One advantage the Kops see coming from the Hawaiian Renaissance is the compilation of the history of the hula itself.

"Local people began to have an appreciation of both its history and background," Syl said.

And the Kops have proved themselves worthy to the task when kumu hula make specific requests in their attempts to make their halau more distinctive and authentic.

"Two years ago, Aunty Puouelo Naipo Park, who hadn't done Merrie Monarch for many years, came into the store with her grandson and asked Mike to make a historical-design uli'uli. And since there were no drawings made of it, she had to describe it to him verbally. After Mike made a couple of samples for her to look at and correct, it's now part of our regular line."

Among the merchandise offered at Hula Supply Center are: Ahupa'a (all-Hawaiian tapa design) fabric, T-shirts, handmade haku lei, tissue dispensers, umeke (gourd bowl), and uli'uli.

THE INTERIOR of the store is better organized, filled with the merchandise that Hula Supply Store has made its name on. Shoppers can buy items like raffia or "Hollywood" cellophane hula skirts, shell leis, coconut bras, ti-leaf headbands, wrist and ankle kupe'e, lau hala rolls, Mike's handcrafted ipu and ipu heke, and different styles of uli'uli and uli'uli rattles, coconut puniu, ili ili stones, bamboo pu'ili, ka la'au -- plus books and music that perpetuate the culture.

The Kops also took over an adjoining space that once housed a Hawaiian quilt store. Now dubbed Hawaiian Traders, Syl said, the sales space doubles as a community meeting area and classroom for private hula and ukulele lessons. (Mike has been taking hula lessons from Uncle George Holokai.)

"In spite of some of the struggles through the years, the store's real purpose is that it continue to be a legacy of Mike's dad's faith in doing whatever it took to service the hula community," Syl said. "Now hula is a beacon of Hawaiian culture, something that the kids can perpetuate and share everywhere in the world.

"I'm only sorry that we cannot respond to the hundreds of requests from mainland schools and colleges who ask for donations for their own luau events."

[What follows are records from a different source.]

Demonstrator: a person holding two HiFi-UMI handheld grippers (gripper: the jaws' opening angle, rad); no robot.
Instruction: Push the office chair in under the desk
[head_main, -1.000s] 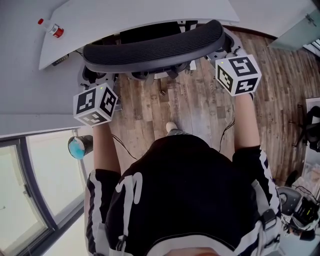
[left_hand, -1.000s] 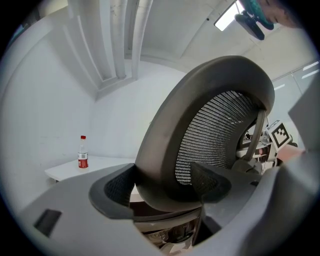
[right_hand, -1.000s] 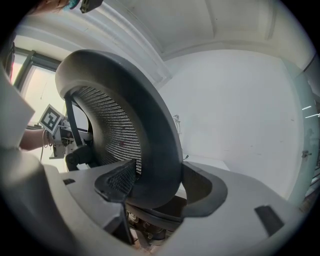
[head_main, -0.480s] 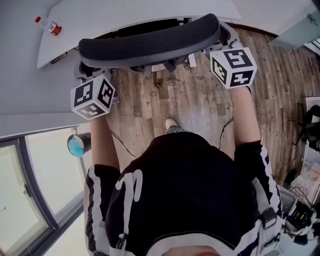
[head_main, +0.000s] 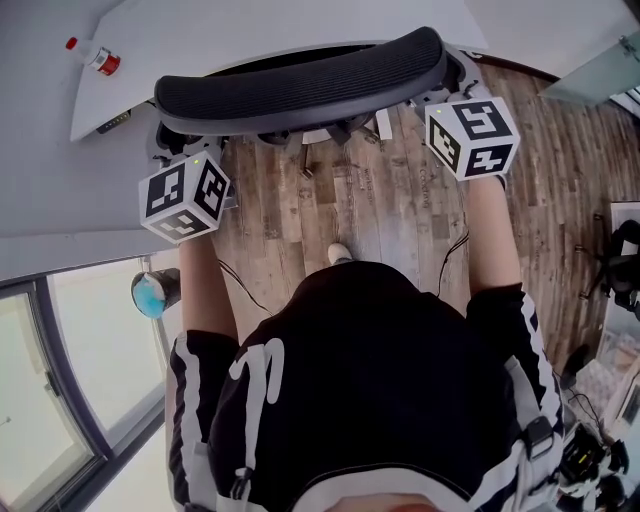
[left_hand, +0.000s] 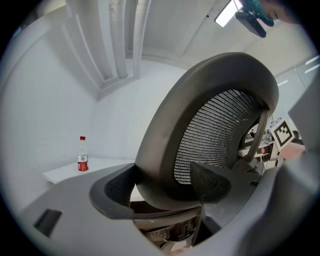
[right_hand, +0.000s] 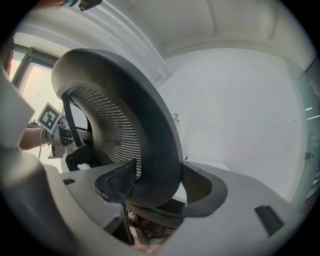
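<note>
My left hand-held gripper (left_hand: 159, 186) is pinching the left edge of the backrest (left_hand: 215, 130) of the office chair (head_main: 300, 85), one mesh pad on each face of the rim. My right hand-held gripper (right_hand: 159, 187) is clamped the same way on the opposite edge, so I have the chair by both sides. In the head view the backrest runs across the top centre of the frame, its far edge at the curved edge of the worktop (head_main: 280, 25). The seat is out of sight beneath, so I judge the chair nearly home. To finish cleanly I would hold both pinches firm and press forward evenly, since a harder shove on one side would likely swivel the chair on the wooden floor (head_main: 370, 210) and skew it against the worktop edge. I would push straight rather than downward, so the back does not recline, go slowly, and stop once the backrest meets the edge. I cannot see whether anything underneath blocks the base. The bottle (head_main: 97, 58) in the upper left of the frame stands well apart from the chair and should not be disturbed
</note>
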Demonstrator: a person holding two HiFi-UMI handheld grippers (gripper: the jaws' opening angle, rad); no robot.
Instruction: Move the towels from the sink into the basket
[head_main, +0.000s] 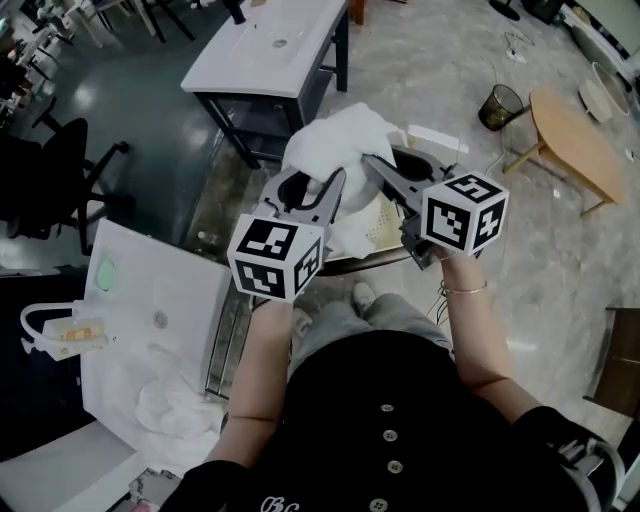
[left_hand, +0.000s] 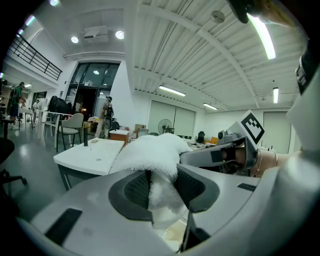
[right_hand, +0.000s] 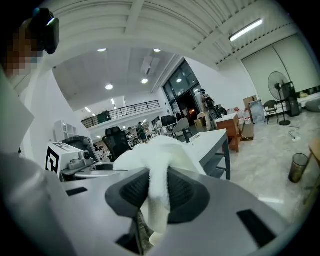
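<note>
A white towel (head_main: 338, 148) hangs bunched between both grippers, held up over the woven basket (head_main: 385, 232). My left gripper (head_main: 328, 192) is shut on its left side, and the towel (left_hand: 150, 152) is pinched between the dark pads (left_hand: 137, 190). My right gripper (head_main: 376, 170) is shut on the other side, with the towel (right_hand: 156, 152) squeezed between its pads (right_hand: 182, 192). A second white towel (head_main: 172, 408) lies crumpled in the white sink (head_main: 150, 290) at the lower left. Most of the basket is hidden by the towel and grippers.
Another white sink table (head_main: 270, 45) stands ahead, beyond the basket. A black office chair (head_main: 55, 180) is at the left. A wire bin (head_main: 500, 105) and a low wooden table (head_main: 575, 145) stand on the marble floor at the right. A white holder (head_main: 60, 335) sits by the sink.
</note>
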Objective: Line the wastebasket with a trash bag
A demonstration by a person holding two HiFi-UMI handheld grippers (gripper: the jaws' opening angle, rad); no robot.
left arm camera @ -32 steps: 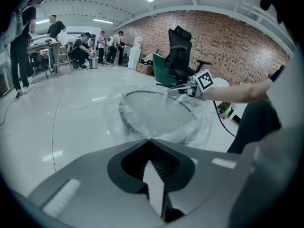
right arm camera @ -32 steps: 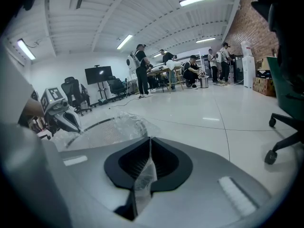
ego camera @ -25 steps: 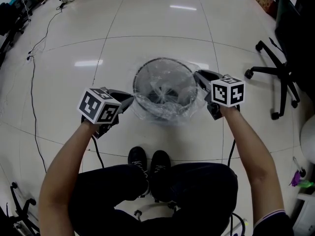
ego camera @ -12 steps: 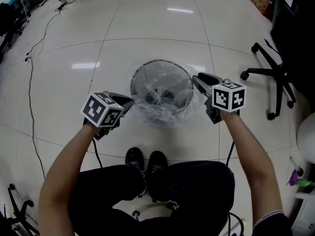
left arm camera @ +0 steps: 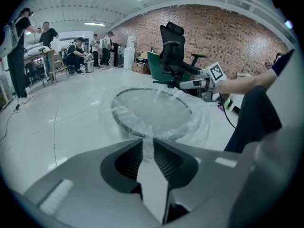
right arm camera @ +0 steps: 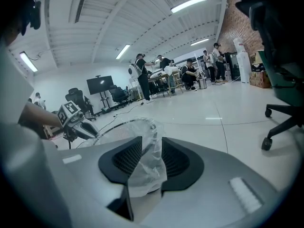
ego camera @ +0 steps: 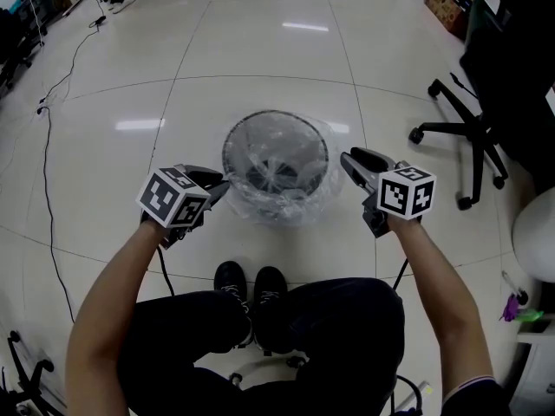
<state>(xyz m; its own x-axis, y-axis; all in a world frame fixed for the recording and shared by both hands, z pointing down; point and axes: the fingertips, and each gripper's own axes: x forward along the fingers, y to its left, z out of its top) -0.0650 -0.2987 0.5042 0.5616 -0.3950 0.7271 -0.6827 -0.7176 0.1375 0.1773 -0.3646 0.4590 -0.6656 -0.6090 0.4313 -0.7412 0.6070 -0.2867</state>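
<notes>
A round wire wastebasket [ego camera: 227,150] stands on the floor ahead of my feet, lined with a clear trash bag [ego camera: 290,204] whose edge is folded out over the rim. My left gripper [ego camera: 222,185] sits at the basket's near-left side. In the left gripper view its jaws [left arm camera: 148,144] have just been opening, and a thin strip of bag film [left arm camera: 147,146] still lies in the narrow gap. My right gripper [ego camera: 348,158] is just off the basket's right side. Its jaws [right arm camera: 148,148] have also just been opening, and a loose fold of bag film [right arm camera: 149,167] hangs between them.
A black office chair [ego camera: 468,128] stands to the right, and a cable [ego camera: 48,146] runs along the floor on the left. My shoes [ego camera: 251,284] are just short of the basket. Several people work at tables far off [left arm camera: 76,53].
The right gripper has drawn back a little from the basket's rim, to the right. The left gripper has stayed at the near-left rim. The bag stays draped over the rim.
</notes>
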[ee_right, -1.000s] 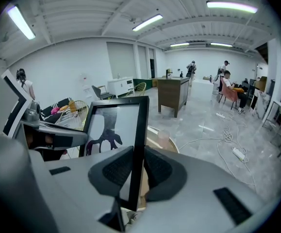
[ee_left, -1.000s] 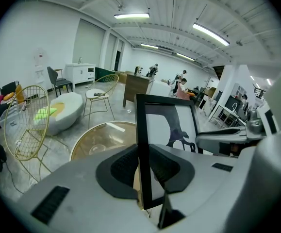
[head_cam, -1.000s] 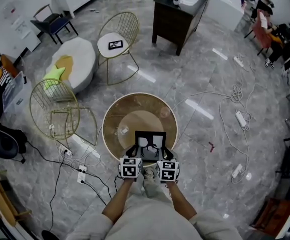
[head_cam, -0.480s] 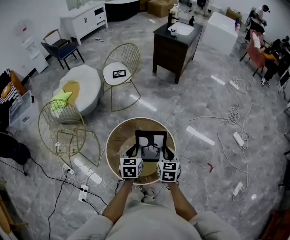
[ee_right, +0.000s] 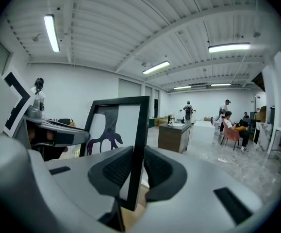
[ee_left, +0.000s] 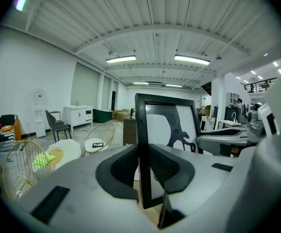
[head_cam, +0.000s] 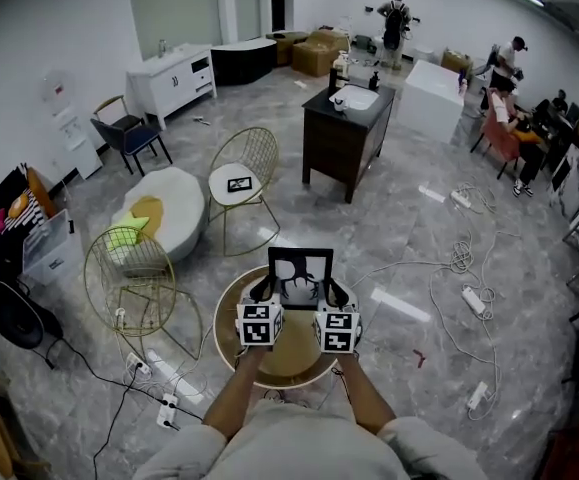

And when it comes to seeing their wares used by halau here and abroad in exhibitions and contests throughout the year, the Kops can't help but feel a sense of pride.

"In something like Merrie Monarch, I want everyone to win," Syl admitted. "That's because we're able to see all the effort and heart everyone puts in the dances. With each dancer comes much gratification, some sense of accomplishment, because we're all playing a part in keeping alive our roots."

"I consider myself lucky that I inherited this business," Mike added, "because we've been able to create a niche for ourselves and share our work with other people."

So the next time you see the Merrie Monarch competition or a hula exhibition, May Day program or ho'ike, you'll probably see the handiwork of the Kops as well.

"We think our hula store is also a 'directory assistance' to all things hula," Syl said.